TTC thoughts for the week

Besides the every day thought of if this is ever going to happen I have had other random thoughts.

Today is CD7 day four on clomid, my emotions are not in check the last day or so. I have been melo, laughing, frustrated, angry (may of gotten in a fight with a baby gate cuz it wasn’t where it was supposed to be thus it got in my way), yelliNg, high blood pressure, strange dreams, woke up thinking negative thoughts, but now after a failed atempt of calming my thought I will hopefully type it all out of my head.

 

TMI warning!

Part of me wonders  if I have endometriosis? I have thought I may have it since I was in high school. I have such painful periods with heavy clothing bleeding. The pain is so strong my parents would give me some of there prescription strength meds to help me function on the first three days of my period. In high school and college if I didn’t take strong medications I couldnt attend class, I couldnt eat, I could barely get out of bed.

Really I just think my fears are getting the best of me. With each BFN HPT I start to think why???? Is there more wrong with me besides my PCOS, are we going to make a baby? I keep trying to tell myself to stop thinking about the wanting of a child to love. I worry that I want it too much. Hubby and myself have some much love to share that I think we might be driving ourselves stir crazy. Or at least it is for me!

Where do I go from here…. Today i am going to take it one step at a time, first breakfast maybe some quilting after that? Oh and I guess the fur babies would like to be feed too.

So here I go one foot in front of the other.

Mrs. W

one big step for PCOS

I did it i was able to get an ovary to grow a egg suitable for release. That took about 8 months, so for eight months i worked hard to get to this point but now what?
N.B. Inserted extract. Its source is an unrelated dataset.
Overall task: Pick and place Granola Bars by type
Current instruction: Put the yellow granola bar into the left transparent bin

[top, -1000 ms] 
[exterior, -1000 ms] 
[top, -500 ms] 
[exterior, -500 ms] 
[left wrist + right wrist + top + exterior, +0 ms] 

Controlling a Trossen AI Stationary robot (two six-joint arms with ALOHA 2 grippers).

Is my body going to release the right hormones on its own now? Are my chin hairs going to get thicker? Oh PCOS you are very puzzling!

English: Question marks with transparent backg...
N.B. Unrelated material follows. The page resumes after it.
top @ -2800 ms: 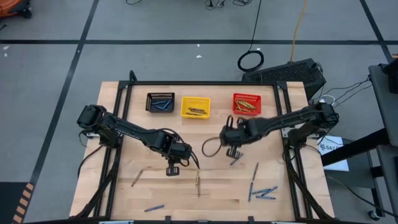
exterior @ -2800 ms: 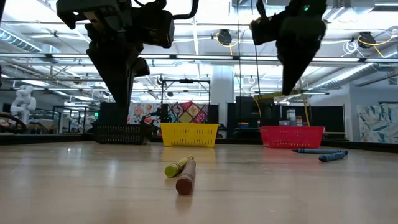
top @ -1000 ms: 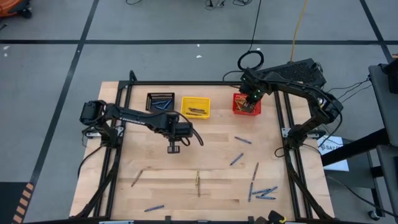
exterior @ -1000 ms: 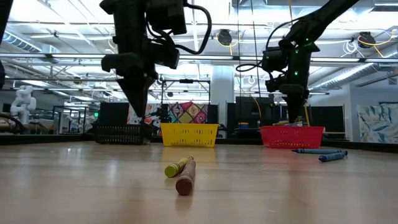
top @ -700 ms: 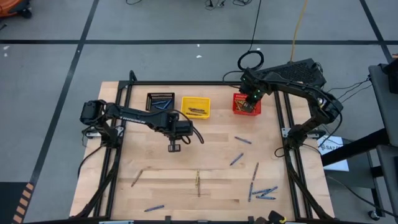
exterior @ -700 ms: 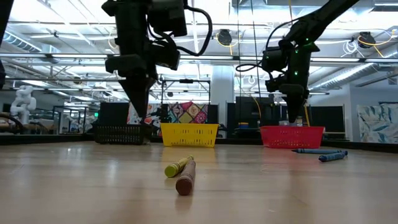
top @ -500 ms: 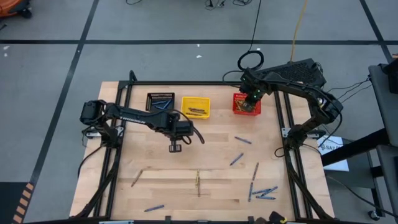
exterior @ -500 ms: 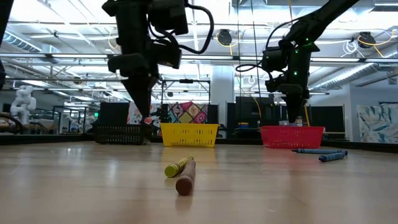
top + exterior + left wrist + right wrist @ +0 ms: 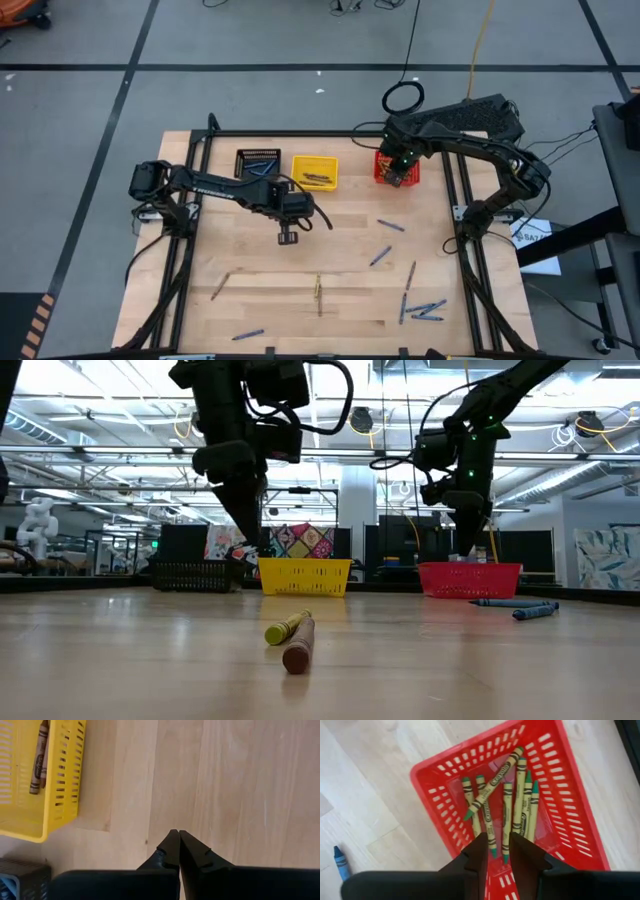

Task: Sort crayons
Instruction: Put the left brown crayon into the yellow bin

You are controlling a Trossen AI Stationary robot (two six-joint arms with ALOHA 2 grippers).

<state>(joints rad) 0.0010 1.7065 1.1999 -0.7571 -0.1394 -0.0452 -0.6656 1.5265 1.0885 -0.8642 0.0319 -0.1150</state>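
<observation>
Loose crayons lie on the wooden table: blue crayons (image 9: 380,256) toward the right and near edge, and an olive one (image 9: 285,627) beside a brown one (image 9: 298,645) near the front. My left gripper (image 9: 176,833) hangs shut over bare wood, just nearer than the yellow basket (image 9: 47,780). My right gripper (image 9: 498,840) hangs open, pointing down over the red basket (image 9: 435,775). Several olive-green crayons (image 9: 520,805) lie on that basket's floor. Nothing sits between either gripper's fingers.
Three mesh baskets stand in a row at the far edge. The black basket (image 9: 258,163) holds blue crayons and the yellow basket (image 9: 314,172) holds brown ones. A blue crayon (image 9: 339,862) lies on the table beside the red basket. Bare wood lies at the table's middle (image 9: 330,240).
My left gripper has tipped, and its shut fingertips have swung a little toward the table's right. My right gripper has shifted slightly toward the table's left, staying above the red basket.
</observation>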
These are just a few random thoughts going through my head. The biggest is IS THIS REALLY HAPPENING, COULD IT BE TRUE? Did i do everything right? I didn’t loose all the weight i wanted too? Am i taking enough vitamins? lordy i am a full of questions. To no avail my trusty internet and web forums are not helping.

All my go to sites talk all about getting to ovulation but then what. What does someone with PCOS do now?

Metformin, i am still only up to 1000mg, and i am scared to up it in the two week wait but it may stress my body. I also took a few day break from the prenatal vitamins but i am back on track with them. My blood pressure has be high the last week and i am not sure how i am going to get it back under control. I have been really active so i thought it would have brought i back down but nope hasn’t. I  have been doing daily “meditation” really i am just focusing on my breathing and visualization which is what i consider my meditation. The meditation bring my blood pressure down very quickly, however it doesn’t have that long of a lasting effect.

I  always try and avoid the Diet conversation because it is truly my weakest point. while i feel overall i eat good i defiantly have bad weeks and good weeks. It feels like a never ending cycle of really good weeks then not so good weeks of eating out. We know we need to work on this area and we do try hard. the last three weeks while the hubby was off work has been a roller coaster of good and bad days. Today is not the exception great breakfast not so good lunch and great dinner planned.